I want to be a bulwark, a fortress, an unscaleable wall. I want to be fearless.  Confident.  And, yes, I want to grow a beard like the beard my father had.  To be my father, not as he is, but as I saw him once.  The way I see him still, when I close my eyes.  The man I saw recently was not the father of that six year-old who idolized him.  He was not even the stranger with the pink shaven face I briefly knew.  But to be fair, he never was. I cannot hold him responsible for my idea of him, and I will not.  This is not the first time a person has been disillusioned by his father.  It is a familiar, far-traveled refrain.  I will always have two fathers, one a memory, one flesh-and-blood.  I love them both.  He is Merlin, even now, but Merlin imprisoned, his voice muted by stone, buried and broken.  And I have my ear to the stone, trying desperately to hear what is said, for some meaning to take hold.  

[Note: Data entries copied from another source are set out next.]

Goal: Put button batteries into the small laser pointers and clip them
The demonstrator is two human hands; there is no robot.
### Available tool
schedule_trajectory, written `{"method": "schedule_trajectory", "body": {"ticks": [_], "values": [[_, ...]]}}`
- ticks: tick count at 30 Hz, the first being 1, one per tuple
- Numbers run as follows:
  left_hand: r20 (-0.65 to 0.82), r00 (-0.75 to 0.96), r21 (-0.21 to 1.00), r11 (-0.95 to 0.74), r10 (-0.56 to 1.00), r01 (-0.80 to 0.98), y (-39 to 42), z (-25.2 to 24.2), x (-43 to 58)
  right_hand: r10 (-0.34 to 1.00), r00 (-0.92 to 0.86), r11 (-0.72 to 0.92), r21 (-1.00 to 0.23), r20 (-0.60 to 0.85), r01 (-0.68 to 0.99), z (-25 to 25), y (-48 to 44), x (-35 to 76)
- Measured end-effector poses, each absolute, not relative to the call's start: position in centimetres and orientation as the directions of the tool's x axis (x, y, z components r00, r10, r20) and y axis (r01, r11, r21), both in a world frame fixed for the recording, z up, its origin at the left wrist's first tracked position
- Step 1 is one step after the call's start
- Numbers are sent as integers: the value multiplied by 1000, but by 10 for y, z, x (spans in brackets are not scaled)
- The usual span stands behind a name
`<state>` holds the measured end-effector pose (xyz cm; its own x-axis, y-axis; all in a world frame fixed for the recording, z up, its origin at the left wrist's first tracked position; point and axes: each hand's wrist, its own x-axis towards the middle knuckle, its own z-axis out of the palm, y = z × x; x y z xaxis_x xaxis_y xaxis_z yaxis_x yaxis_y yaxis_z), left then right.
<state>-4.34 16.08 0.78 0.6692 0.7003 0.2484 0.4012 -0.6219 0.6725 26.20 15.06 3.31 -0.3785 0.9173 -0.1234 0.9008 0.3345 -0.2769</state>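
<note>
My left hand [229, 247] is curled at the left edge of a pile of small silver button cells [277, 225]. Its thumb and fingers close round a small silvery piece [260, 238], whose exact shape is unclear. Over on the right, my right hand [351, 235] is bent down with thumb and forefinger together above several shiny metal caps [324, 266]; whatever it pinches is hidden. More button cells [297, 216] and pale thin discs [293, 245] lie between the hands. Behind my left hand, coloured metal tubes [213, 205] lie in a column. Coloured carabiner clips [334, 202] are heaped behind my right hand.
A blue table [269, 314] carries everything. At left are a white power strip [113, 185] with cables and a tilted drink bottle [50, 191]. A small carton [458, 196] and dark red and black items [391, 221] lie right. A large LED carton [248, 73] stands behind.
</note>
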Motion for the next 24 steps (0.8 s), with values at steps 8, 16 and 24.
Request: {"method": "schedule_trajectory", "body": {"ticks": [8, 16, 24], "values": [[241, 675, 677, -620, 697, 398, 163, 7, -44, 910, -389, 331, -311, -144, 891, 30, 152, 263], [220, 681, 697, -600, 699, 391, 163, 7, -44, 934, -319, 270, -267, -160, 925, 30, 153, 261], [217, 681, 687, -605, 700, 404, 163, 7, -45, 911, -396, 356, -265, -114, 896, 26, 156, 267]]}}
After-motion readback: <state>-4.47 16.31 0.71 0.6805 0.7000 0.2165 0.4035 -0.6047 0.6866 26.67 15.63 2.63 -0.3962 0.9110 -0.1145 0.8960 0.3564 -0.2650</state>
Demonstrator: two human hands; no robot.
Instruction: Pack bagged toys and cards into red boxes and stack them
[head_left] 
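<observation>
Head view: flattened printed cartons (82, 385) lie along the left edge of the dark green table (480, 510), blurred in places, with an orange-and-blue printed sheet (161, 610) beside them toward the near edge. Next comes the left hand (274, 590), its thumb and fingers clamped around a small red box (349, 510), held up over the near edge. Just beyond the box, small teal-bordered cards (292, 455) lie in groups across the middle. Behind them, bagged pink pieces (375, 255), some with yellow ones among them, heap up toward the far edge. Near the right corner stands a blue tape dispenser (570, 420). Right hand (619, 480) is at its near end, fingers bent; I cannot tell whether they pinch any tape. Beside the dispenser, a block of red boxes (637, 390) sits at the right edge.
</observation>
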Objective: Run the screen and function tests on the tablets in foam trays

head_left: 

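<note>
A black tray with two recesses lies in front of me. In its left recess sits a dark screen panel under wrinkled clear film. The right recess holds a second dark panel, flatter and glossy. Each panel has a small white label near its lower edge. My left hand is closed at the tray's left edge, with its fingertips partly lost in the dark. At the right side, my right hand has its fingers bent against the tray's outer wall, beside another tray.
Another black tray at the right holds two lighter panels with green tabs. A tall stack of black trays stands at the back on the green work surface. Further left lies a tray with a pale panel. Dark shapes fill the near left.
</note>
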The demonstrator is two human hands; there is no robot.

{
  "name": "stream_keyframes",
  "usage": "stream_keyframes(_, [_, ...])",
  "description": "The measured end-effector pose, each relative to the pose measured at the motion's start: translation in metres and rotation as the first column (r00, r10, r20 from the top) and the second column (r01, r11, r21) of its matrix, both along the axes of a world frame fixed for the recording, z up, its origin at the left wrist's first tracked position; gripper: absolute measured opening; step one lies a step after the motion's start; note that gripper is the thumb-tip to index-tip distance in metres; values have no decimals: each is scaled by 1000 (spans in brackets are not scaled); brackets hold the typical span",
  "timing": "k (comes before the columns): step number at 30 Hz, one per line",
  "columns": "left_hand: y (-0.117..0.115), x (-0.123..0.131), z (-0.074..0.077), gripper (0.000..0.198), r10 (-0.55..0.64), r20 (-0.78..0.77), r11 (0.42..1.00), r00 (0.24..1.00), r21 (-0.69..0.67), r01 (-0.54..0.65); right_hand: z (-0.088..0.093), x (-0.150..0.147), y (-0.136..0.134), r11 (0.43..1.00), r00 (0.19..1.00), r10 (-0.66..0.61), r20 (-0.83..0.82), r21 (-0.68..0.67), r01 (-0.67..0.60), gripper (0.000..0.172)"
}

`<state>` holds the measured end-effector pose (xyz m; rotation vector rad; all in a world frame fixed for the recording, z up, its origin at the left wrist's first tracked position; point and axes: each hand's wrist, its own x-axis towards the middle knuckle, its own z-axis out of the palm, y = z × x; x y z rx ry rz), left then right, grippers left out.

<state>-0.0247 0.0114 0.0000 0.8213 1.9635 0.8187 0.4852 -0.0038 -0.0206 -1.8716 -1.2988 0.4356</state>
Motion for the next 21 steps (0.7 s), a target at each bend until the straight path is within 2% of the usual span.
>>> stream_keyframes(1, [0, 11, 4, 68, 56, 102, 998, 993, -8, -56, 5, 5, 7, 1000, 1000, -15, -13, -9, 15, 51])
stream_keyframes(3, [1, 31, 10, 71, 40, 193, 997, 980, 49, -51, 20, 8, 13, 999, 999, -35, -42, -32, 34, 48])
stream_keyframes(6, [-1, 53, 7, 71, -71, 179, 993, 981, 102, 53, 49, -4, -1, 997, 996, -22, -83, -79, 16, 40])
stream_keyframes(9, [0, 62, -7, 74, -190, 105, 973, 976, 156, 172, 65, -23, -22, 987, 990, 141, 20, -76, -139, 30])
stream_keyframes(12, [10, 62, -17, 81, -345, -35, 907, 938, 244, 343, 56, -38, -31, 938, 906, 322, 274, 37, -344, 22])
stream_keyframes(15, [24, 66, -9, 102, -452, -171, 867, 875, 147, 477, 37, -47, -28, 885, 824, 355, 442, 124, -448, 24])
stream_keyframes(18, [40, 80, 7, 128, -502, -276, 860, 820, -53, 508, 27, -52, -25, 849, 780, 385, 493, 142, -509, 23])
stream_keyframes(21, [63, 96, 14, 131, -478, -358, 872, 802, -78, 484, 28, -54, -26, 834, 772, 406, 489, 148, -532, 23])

But we are built to be disappointed.  Limitations define us.  There is a Cabbalist belief that God divided himself in order to see and know himself.  Which is to say an imperfection can sometimes be the shortest road to perfection, a fragment the best way of viewing a Whole.  I used to spend hours when I was younger daydreaming about the life I would one day have.  While I have fallen short of my fancies, I won’t pretend that I’ve led an unworthy or unhappy life.  Yes, it’s sad to say, I am a failure.  But I am a mostly happy failure, and that is something.  I have a houseful of cats, a not-inconsiderable library, and the threefold solace of nature, imagination, and memory to sustain me. I will never be a manly man, not John Huston manly, or Ernest Hemingway manly.  I’ll be lucky to qualify for the same level of manliness as Richard Simmons.  But I can be strong.  I can cradle those moments of happiness, of wholeness, which blossom suddenly to light for a moment or two some dark or obscure passage in my unfolding story.  I can be patient.  If not a good man, I can be a better man.  I will wait as long as I must, my ear pressed firmly against stone, knowing that words must come, words to break the spell that binds me.  That binds him.  

  But my face is beginning to chafe a little, and I think it’s time for a clean shave.